A substituição do fogão a gás por alternativas elétricas tem se intensificado no Brasil, impulsionada pela busca por mais segurança, eficiência e praticidade no preparo dos alimentos. Nesse cenário, o cooktop por indução passou a ganhar espaço nas cozinhas residenciais, sendo visto como uma solução moderna que dispensa o uso de botijões ou redes de gás e reduz riscos domésticos associados a vazamentos e chamas abertas.
O funcionamento do cooktop por indução é baseado em campos eletromagnéticos que aquecem diretamente o fundo da panela, sem gerar calor excessivo na superfície do equipamento. Isso significa que o aquecimento ocorre apenas quando há contato com panelas compatíveis, feitas de materiais ferromagnéticos, como ferro fundido ou aço inox específico.

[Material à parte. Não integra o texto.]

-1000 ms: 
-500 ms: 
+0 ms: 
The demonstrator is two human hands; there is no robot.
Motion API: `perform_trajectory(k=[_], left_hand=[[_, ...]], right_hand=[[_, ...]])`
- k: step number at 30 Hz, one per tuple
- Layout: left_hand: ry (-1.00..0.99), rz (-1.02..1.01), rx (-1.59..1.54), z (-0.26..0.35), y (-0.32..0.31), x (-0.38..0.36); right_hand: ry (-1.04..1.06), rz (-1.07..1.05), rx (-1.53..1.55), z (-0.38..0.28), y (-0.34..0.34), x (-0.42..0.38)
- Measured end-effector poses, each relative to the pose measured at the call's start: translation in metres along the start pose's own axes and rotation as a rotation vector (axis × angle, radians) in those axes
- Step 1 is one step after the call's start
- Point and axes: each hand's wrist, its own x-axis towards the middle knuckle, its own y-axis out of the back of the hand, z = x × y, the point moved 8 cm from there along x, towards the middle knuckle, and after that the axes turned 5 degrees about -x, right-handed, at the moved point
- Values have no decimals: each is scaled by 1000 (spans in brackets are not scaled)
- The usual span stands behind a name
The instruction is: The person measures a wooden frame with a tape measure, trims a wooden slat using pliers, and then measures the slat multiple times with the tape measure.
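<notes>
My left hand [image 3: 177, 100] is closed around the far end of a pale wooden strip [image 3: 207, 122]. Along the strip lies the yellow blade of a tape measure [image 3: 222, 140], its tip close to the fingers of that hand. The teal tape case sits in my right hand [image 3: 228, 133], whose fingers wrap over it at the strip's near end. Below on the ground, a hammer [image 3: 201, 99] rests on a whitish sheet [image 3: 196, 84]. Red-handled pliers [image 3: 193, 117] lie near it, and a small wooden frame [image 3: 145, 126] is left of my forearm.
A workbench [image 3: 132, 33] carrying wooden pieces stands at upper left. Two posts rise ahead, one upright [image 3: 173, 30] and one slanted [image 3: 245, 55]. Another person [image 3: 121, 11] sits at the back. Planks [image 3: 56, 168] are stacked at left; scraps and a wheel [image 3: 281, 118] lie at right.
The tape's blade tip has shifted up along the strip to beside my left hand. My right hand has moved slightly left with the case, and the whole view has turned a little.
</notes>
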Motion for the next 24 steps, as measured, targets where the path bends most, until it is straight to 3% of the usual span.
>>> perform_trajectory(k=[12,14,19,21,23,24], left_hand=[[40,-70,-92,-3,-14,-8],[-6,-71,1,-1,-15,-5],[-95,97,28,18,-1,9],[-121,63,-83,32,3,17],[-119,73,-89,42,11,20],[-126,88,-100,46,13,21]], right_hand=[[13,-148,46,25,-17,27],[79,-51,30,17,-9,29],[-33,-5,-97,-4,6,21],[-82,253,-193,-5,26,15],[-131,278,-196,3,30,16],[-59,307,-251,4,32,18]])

Outro ponto relevante é a eficiência energética. Como o calor é direcionado diretamente ao utensílio, há menos desperdício de energia durante o cozimento. O tempo de preparo tende a ser menor em comparação ao fogão a gás, o que contribui para uma rotina mais ágil.

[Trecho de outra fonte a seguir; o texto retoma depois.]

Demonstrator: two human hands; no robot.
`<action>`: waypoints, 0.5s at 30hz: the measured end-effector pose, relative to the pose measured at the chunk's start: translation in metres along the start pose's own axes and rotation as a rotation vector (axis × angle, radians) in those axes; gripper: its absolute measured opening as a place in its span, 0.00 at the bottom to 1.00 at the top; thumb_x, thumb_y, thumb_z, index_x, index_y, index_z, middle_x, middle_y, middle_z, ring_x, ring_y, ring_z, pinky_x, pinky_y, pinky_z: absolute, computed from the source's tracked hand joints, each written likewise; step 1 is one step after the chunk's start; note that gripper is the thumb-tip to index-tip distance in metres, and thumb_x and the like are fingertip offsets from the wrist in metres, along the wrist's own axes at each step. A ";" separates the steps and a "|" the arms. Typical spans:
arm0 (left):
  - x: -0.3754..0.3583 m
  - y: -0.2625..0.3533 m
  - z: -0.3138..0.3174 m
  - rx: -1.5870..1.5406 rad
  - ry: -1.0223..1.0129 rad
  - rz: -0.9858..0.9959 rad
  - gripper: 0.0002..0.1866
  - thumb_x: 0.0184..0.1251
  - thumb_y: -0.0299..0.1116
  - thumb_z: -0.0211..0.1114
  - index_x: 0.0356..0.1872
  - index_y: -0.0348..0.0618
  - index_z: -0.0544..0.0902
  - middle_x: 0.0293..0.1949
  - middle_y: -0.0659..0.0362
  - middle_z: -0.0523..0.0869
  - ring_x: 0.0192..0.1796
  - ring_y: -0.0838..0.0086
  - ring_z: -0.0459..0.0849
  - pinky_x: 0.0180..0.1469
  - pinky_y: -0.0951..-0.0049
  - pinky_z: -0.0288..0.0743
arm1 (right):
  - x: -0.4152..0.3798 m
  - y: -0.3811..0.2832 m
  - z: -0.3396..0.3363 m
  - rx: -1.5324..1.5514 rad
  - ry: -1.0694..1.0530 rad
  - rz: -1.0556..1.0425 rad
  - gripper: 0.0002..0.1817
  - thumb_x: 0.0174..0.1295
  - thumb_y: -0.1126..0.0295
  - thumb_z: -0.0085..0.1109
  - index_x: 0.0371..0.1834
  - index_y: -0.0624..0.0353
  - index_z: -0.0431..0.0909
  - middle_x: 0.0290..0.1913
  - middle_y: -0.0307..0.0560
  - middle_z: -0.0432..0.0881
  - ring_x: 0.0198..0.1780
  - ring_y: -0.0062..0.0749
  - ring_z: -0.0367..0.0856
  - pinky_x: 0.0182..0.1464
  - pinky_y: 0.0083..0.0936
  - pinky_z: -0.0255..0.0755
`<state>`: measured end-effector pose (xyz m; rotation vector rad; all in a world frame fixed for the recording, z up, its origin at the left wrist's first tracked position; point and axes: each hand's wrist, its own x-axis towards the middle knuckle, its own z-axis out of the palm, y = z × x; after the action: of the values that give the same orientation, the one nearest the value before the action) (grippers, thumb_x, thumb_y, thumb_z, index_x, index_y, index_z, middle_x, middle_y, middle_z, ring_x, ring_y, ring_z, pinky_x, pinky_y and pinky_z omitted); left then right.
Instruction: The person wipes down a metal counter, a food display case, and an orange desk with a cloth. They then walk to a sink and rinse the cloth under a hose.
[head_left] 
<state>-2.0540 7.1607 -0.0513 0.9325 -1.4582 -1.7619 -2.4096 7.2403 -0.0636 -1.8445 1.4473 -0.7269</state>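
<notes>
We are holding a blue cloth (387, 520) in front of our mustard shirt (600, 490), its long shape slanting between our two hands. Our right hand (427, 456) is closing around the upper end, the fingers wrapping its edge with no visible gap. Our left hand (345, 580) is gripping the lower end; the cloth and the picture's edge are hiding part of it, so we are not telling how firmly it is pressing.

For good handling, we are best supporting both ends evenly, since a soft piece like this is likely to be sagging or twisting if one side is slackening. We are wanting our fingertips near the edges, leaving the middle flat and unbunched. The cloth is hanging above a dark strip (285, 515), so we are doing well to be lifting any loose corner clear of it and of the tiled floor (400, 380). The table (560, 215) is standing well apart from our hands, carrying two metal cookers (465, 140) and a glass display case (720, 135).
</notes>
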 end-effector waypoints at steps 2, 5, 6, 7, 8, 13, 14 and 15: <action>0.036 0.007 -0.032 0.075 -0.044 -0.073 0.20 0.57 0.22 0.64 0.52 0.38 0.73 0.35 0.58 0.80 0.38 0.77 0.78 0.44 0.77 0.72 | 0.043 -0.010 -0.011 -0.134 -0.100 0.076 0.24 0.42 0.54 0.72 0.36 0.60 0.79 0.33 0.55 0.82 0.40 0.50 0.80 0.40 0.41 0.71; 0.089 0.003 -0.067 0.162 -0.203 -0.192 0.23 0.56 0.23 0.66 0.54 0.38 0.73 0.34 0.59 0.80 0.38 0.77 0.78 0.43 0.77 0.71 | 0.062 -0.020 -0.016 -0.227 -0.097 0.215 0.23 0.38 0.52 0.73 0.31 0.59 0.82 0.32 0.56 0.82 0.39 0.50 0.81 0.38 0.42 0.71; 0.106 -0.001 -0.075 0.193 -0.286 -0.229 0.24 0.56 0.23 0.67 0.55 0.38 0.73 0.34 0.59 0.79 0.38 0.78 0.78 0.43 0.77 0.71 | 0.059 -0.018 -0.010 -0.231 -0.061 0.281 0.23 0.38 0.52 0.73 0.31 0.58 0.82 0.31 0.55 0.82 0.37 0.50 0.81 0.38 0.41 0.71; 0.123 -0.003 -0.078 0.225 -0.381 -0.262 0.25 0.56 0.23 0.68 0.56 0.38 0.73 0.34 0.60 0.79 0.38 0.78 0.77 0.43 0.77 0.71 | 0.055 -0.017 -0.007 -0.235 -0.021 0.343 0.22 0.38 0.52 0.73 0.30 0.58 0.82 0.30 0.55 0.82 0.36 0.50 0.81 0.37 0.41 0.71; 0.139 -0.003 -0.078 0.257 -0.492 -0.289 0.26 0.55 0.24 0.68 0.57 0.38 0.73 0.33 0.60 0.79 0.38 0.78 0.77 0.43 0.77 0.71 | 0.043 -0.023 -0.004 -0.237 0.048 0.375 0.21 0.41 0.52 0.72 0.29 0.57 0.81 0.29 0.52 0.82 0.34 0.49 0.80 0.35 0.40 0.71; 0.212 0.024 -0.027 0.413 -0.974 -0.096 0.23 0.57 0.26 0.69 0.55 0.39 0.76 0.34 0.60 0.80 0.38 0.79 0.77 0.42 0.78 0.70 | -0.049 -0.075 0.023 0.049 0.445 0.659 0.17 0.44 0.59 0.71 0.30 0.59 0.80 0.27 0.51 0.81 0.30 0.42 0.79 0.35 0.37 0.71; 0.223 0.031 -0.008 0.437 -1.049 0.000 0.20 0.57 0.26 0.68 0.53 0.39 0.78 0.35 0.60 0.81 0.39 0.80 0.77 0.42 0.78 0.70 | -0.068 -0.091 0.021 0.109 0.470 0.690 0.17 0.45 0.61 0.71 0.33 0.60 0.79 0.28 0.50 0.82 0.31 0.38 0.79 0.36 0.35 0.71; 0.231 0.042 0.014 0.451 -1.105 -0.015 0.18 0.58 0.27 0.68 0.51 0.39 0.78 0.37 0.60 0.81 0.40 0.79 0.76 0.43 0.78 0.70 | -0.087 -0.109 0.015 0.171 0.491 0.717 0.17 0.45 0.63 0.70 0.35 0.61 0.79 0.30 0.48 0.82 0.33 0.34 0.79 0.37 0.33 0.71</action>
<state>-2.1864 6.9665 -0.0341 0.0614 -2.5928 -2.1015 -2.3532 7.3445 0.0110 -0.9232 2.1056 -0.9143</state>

Segurança e impacto no custo doméstico
A segurança é um dos principais fatores que levam consumidores a optar pelo cooktop por indução. A ausência de chamas reduz o risco de incêndios, e a superfície permanece menos quente, diminuindo a chance de queimaduras acidentais. O equipamento só funciona quando identifica a panela sobre a área de aquecimento, interrompendo automaticamente o processo ao removê-la.

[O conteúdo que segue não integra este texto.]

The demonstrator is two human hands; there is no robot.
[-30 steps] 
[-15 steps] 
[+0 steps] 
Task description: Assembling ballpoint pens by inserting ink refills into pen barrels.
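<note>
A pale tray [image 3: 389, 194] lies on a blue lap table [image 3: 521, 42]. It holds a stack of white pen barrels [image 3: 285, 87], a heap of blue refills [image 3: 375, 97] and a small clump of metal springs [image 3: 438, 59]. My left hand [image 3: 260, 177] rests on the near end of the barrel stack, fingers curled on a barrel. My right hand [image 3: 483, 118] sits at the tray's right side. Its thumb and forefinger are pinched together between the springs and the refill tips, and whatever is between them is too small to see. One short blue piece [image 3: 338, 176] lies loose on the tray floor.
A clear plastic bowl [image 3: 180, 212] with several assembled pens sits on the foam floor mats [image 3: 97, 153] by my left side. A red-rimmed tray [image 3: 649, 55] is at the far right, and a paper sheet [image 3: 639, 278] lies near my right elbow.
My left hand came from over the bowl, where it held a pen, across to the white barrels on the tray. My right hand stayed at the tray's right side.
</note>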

Do ponto de vista financeiro, o aumento frequente no preço do gás tem levado muitas famílias a reconsiderar o modelo tradicional. A indução elétrica oferece maior previsibilidade de custos, já que o consumo ocorre apenas durante o uso efetivo. A manutenção e a limpeza também se destacam como vantagens práticas. A superfície lisa permite higienização rápida, sem a necessidade de desmontar peças.